High-Mobility Group Box 1 Protein in CSF of Patients with Subarachnoid Hemorrhage

  • Takashi Nakahara
  • Ryosuke Tsuruta
  • Tadashi KanekoEmail author
  • Susumu Yamashita
  • Motoki Fujita
  • Shunji Kasaoka
  • Teruto Hashiguchi
  • Michiyasu Suzuki
  • Ikuro Maruyama
  • Tsuyoshi Maekawa
Article

Abstract

Background

High-mobility group box 1 protein (HMGB1) is a nuclear factor that is a potent proinflammatory mediator, and may trigger increases in other inflammatory cytokines. The inflammatory cytokines in the cerebrospinal fluid (CSF) of patients with subarachnoid hemorrhage (SAH) have been reported previously, but HMGB1 has not. In this study, we measured HMGB1 and the inflammatory cytokines in the CSF of patients with SAH.

Methods

CSF samples were collected on days 3, 7, and 14 from the drainage tubes of the postaneurysm clips of 39 patients with SAH. HMGB1, interleukin-6 (IL-6), IL-8, and tumor necrosis factor alpha (TNF-α) were measured in the CSF, and compared between the patients with favorable (good recovery and moderate disability) and unfavorable outcomes (severe disability, vegetative state, and death) at 3 months.

Results

In the unfavorable outcome group, HMGB1 (P = 0.017), IL-6 (P = 0.003), IL-8 (P = 0.041), and TNF-α (P = 0.002) were significantly increased. HMGB1 correlated significantly with IL-6, IL-8, and TNF-α (R = 0.672, 0.421, and 0.697, respectively).

Conclusions

HMGB1 was increased in the CSF of SAH patients with an unfavorable outcome, as were the other cytokines. These results suggest that HMGB1 and cytokines are related to the brain damage observed after SAH. HMGB1 might play a key role in the inflammatory response in the CNS of SAH patients.

Keywords

HMGB1 Cytokines Subarachnoid hemorrhage Glasgow outcome scale Neuroinflammation 

Notes

Acknowledgments

This clinical study was supported by a research project grant from the Japanese Ministry of Health, Labor, and Welfare (No.

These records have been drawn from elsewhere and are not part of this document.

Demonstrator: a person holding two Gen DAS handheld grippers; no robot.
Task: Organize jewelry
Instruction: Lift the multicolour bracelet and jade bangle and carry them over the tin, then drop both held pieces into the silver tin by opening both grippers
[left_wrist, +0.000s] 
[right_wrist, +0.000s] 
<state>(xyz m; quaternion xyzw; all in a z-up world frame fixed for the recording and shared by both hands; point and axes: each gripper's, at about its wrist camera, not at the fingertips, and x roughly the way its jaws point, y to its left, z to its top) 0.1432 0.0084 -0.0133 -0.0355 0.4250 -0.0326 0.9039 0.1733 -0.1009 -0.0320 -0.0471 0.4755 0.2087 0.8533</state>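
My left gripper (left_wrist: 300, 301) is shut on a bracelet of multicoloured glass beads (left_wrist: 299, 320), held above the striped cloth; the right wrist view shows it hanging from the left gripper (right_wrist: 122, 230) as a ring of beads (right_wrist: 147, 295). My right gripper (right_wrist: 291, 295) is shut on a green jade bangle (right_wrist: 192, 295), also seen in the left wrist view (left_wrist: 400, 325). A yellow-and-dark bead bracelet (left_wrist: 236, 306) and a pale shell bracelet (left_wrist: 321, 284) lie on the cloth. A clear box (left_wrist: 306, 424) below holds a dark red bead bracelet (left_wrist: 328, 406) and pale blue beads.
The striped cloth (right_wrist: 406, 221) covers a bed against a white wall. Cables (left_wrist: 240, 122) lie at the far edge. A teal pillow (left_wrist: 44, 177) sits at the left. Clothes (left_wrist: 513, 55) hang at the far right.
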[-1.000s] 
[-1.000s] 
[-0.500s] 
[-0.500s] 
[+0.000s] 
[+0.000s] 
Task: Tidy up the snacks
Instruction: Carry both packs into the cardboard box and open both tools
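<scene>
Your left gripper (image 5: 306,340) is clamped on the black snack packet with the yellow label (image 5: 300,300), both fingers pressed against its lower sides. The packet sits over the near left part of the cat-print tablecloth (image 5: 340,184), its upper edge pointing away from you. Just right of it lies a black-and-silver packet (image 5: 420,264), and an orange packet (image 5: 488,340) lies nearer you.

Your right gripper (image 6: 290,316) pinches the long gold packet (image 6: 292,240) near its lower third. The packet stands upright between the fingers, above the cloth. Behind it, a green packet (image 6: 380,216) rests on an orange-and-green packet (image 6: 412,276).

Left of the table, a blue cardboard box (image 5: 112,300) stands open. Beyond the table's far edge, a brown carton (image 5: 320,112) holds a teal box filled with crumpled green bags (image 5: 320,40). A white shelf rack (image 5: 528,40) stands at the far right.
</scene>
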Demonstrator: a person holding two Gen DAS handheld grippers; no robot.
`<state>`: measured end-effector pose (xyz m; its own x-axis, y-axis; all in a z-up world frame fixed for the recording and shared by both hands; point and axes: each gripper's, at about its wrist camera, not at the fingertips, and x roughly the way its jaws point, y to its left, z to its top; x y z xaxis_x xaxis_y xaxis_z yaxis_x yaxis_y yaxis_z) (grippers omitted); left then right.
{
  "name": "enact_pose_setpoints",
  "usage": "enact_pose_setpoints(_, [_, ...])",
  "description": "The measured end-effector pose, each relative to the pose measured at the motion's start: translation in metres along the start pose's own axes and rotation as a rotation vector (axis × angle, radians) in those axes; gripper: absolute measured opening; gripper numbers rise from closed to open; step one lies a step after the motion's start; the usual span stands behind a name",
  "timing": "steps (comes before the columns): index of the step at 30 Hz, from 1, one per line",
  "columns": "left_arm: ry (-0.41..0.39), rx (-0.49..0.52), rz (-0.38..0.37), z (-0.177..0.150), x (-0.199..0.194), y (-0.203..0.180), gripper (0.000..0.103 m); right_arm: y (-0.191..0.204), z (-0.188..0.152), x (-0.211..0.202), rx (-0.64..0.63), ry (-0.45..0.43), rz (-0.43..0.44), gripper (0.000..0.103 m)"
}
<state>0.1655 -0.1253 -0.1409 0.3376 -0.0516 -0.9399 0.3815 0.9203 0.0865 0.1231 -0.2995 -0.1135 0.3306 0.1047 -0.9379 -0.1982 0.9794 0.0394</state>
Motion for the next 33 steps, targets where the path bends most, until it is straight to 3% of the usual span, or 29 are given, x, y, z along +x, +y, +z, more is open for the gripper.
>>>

H18-trans-general-003). We are grateful to Kiyoshi Ichihara and Yuji Koyanagi (Department of Laboratory Science, Yamaguchi University Graduate School of Medicine) for their valuable statistical assistance, Taku Miyasho (Rakuno Gakuen University) and Hitomi Ikemoto (Yamaguchi University) for their valuable technical assistance with the measurements. We also thank Masako Ueda for assistance with the grant-related paperwork.

Conflict of interest statement

All work was conducted independently of the funding parties, except for a governmental grant. This grant had no influence on the decisions relating to the study design or publication.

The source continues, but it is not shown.